§ **PROBLEM TO SOLVE**:
The response should repeat word for word every line below from the one with "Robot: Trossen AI" to the one with "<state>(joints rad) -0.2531", inclusive, and nothing else; leave pictures out.

§ **Excerpts from a dataset**:
++++

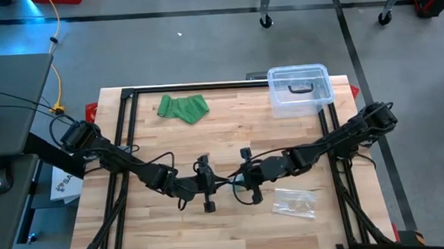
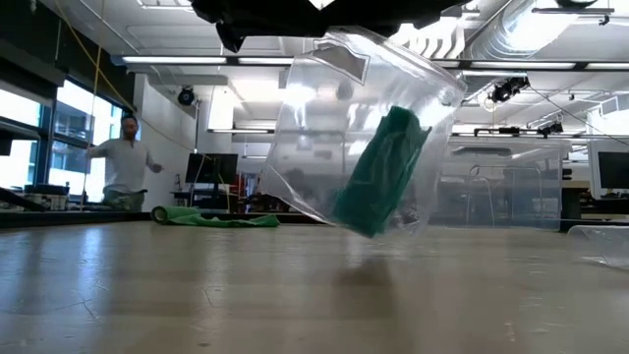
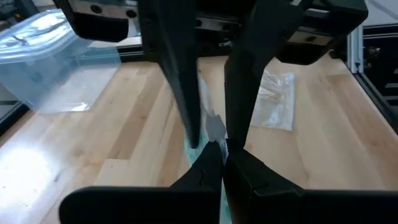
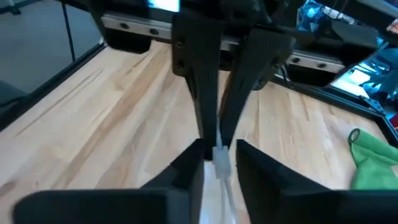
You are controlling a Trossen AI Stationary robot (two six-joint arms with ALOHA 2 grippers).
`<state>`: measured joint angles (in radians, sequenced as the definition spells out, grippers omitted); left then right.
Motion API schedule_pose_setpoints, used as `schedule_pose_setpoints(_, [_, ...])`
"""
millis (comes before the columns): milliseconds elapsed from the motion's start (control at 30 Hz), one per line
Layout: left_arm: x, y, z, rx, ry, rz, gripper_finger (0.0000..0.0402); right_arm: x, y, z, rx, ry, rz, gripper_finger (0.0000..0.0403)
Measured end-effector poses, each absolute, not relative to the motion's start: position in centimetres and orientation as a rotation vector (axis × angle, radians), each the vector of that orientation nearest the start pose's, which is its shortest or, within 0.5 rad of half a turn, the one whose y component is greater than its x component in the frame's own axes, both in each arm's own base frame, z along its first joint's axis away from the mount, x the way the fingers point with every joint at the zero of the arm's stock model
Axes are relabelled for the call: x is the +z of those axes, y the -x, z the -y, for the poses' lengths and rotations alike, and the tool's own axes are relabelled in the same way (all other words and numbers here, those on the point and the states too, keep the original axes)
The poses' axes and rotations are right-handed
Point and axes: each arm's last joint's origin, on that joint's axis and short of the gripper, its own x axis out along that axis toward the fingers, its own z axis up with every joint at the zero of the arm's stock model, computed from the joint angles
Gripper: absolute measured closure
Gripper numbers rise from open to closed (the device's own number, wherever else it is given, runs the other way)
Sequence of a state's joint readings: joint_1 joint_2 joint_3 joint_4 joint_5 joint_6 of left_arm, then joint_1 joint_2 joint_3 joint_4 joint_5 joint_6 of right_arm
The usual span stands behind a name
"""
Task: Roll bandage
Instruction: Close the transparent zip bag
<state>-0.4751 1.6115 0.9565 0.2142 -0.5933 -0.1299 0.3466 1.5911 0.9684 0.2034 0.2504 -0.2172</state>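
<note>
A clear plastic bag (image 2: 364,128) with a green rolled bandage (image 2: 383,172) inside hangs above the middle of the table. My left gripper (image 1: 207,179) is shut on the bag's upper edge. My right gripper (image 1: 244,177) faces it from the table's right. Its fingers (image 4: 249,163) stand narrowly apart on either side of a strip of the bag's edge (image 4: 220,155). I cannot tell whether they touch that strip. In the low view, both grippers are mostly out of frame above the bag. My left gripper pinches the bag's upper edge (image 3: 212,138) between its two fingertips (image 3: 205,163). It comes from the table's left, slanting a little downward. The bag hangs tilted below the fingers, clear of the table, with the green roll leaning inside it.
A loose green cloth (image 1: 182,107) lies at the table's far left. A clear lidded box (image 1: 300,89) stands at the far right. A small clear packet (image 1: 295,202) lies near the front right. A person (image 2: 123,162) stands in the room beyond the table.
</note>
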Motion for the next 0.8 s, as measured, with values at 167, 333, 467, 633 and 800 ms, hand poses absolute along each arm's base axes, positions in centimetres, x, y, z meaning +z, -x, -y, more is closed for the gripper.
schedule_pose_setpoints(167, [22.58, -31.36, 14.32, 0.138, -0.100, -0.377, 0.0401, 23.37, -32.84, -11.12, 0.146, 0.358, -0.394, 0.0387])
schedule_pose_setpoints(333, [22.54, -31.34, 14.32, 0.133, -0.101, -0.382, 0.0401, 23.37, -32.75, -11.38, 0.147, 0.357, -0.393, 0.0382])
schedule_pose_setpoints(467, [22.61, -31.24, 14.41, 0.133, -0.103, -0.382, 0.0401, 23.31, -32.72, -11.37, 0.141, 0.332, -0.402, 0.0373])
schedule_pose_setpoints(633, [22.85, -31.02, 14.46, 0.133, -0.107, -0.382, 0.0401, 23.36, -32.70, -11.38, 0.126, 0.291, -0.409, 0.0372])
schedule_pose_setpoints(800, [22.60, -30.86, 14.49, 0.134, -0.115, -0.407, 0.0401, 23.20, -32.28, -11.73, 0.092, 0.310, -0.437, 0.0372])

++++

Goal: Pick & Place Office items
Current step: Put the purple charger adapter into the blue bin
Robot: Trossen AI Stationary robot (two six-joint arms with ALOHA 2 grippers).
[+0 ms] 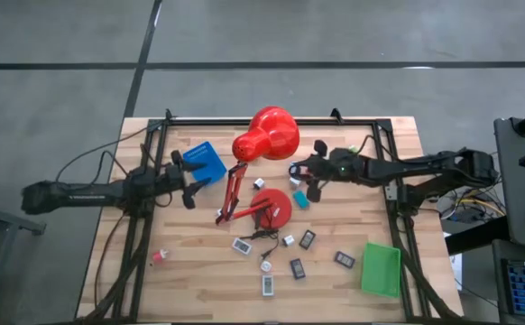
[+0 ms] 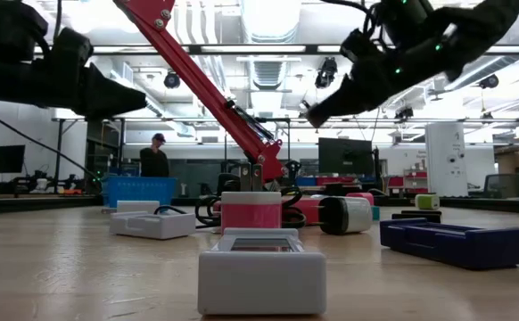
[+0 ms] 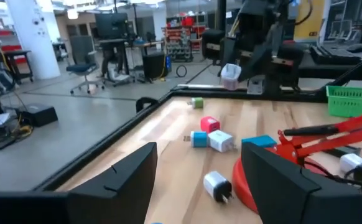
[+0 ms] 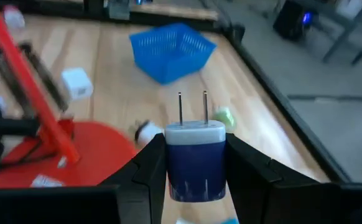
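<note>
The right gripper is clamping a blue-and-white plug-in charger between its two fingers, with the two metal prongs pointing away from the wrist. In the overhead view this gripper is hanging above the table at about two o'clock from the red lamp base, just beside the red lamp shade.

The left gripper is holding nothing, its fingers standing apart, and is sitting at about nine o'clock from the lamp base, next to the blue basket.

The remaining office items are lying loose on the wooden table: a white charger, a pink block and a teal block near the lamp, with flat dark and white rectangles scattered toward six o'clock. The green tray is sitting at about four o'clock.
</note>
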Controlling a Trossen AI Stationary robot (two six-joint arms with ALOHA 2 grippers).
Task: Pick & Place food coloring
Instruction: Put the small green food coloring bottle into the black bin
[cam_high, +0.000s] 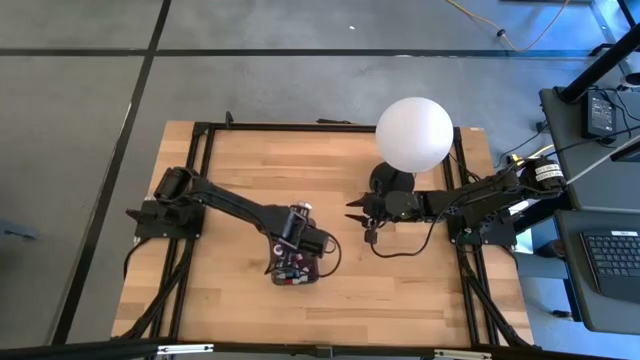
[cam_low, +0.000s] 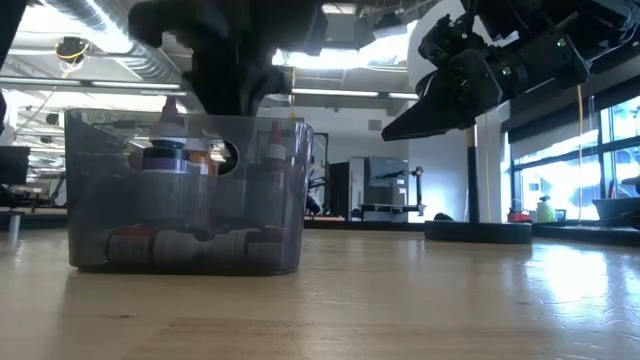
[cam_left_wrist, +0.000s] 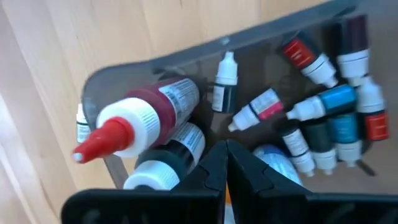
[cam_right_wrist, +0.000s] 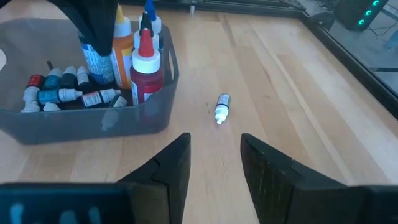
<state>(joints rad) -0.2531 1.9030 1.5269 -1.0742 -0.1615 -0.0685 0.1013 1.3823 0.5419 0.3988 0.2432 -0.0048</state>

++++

§ **RESPONSE**:
Robot: Trossen AI Stationary robot (two six-joint arms with ALOHA 2 grippers).
[+0 ms] 
[+0 ms] 
[+0 ms] 
[+0 ms] 
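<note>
The right gripper is clamping a blue-and-white plug-in charger between its two fingers, with the two metal prongs pointing away from the wrist. In the overhead view this gripper is hanging above the table at about two o'clock from the red lamp base, just beside the red lamp shade.

The left gripper is holding nothing, its fingers standing apart, and is sitting at about nine o'clock from the lamp base, next to the blue basket.

The remaining office items are lying loose on the wooden table: a white charger, a pink block and a teal block near the lamp, with flat dark and white rectangles scattered toward six o'clock. The green tray is sitting at about four o'clock.
</note>
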Controlling a Trossen AI Stationary robot (two six-joint arms with ALOHA 2 grippers).
Task: Pick & Place food coloring
Instruction: Put the small green food coloring bottle into the black bin
[cam_high, +0.000s] 
[cam_low, +0.000s] 
[cam_left_wrist, +0.000s] 
[cam_right_wrist, +0.000s] 
<state>(joints rad) -0.2531 1.9030 1.5269 -1.0742 -0.1615 -0.0685 0.1013 1.3823 0.5419 0.3988 0.2432 -0.0048</state>

That finishes the exercise, with nothing more to add.